Patricio Carrillo, general de la Policía Nacional, expuso sobre el uso progresivo de la fuerza, el marco legal y los protocolos que se aplican ante un hecho de violencia. Indicó que en el año 2010, Ecuador presentaba el 58 por ciento de muertes violentas ligadas al crimen; es decir, a la delincuencia. Ahora, el 53 por ciento de muertes están relacionadas con la violencia interpersonal.

“En Quito, por ejemplo, según datos proporcionado por el ECU911, pasamos de atender dos mil incidentes por contravenciones a un promedio de ocho mil.
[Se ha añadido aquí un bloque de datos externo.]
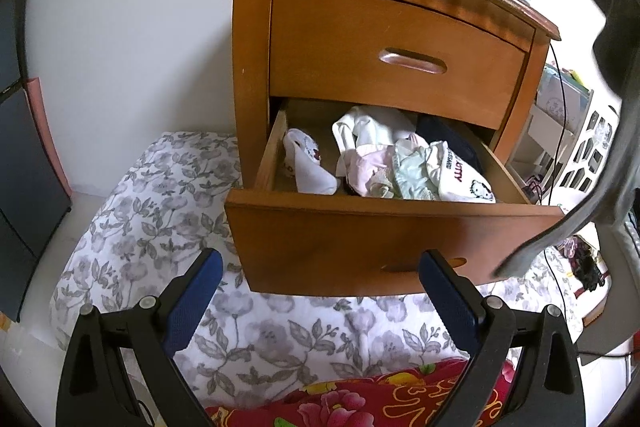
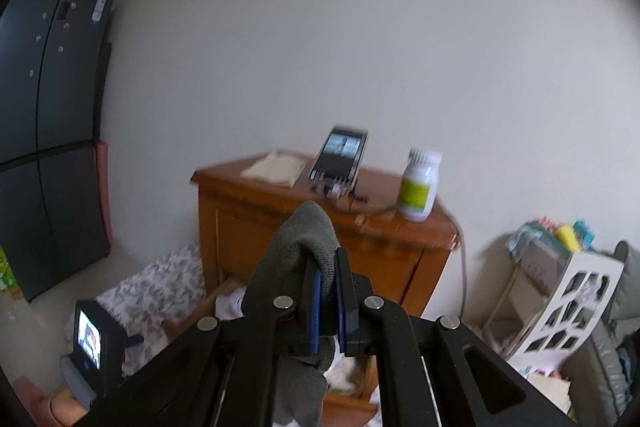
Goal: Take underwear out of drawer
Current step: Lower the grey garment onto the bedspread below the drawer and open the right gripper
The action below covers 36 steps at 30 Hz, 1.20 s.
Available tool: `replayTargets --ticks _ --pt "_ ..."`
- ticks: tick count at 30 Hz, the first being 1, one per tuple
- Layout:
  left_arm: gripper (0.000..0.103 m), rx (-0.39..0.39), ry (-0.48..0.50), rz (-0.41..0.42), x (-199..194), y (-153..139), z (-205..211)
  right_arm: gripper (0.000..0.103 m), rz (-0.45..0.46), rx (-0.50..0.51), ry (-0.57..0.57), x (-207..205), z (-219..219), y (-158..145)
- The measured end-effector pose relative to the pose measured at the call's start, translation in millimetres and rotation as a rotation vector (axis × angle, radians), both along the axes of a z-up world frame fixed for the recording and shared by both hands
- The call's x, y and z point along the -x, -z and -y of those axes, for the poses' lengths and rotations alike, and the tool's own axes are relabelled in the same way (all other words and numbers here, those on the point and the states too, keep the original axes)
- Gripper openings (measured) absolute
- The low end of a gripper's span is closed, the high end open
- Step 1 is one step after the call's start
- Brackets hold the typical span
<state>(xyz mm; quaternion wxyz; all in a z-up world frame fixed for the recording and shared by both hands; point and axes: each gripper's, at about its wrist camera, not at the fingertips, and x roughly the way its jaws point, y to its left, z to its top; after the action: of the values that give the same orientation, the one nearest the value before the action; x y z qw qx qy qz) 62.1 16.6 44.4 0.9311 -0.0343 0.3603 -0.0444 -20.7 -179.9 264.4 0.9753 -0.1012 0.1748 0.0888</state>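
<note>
right gripper (image 2: pixel 328 267): clenched on grey underwear (image 2: pixel 308 235), above drawer (image 1: pixel 392 239) | left gripper (image 1: pixel 320 263): released, empty, before drawer front | advice: lift until hanging cloth clears drawer rim, keep grip firm

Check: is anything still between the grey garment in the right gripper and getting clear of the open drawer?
Nothing visible. The right gripper is shut on the grey garment, held above the open lower drawer.

Black grippers (image 1: pixel 320 267), blue pads (image 2: pixel 316 311)
</note>
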Motion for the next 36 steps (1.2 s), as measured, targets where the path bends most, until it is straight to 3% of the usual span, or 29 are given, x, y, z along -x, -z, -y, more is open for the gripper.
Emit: replayTargets --ticks 14,25,36 --pt "0.098 -0.022 0.007 -0.057 -3 13 2 0.006 -0.484 0.006 -0.054 -46 -20 150" --pt "0.098 -0.033 0.018 -0.088 -5 20 5 0.007 -0.717 0.000 -0.026 -68 -21 231" --pt "0.098 -0.043 0.036 -0.119 -7 29 10 0.010 -0.819 -0.010 0.007 -87 -20 265"
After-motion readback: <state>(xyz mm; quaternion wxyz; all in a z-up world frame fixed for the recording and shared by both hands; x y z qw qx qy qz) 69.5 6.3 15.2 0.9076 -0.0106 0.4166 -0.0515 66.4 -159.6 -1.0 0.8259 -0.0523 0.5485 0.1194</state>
El accionar de los policías se circunscribe a cuidar gente ebria que podría convertirse en víctima o en victimario”.

Diego Pérez Enríquez, coordinador general de Investigación, abordó el tema de las políticas públicas y la seguridad, señalando la importancia de comprender qué es la seguridad integral. “Al existir demandas de naturaleza diversa sobre la seguridad, es complejo conseguir que las instituciones del Estado puedan adecuarse inmediatamente a las transformaciones que surgen en el mundo actual. No obstante, es fundamental lograr una adecuada articulación entre los diversos actores institucionales. Además, se debe recordar que existe una responsabilidad de la sociedad frente a la consecución de la seguridad”.

El profesor Pérez explicó que hay dos niveles de atención: la construcción de la seguridad por parte de la comunidad y la necesidad de que los tomadores de decisiones civiles asuman tales responsabilidades desde el conocimiento del sector de la seguridad. Esto, con el fin de establecer prioridades para la política pública.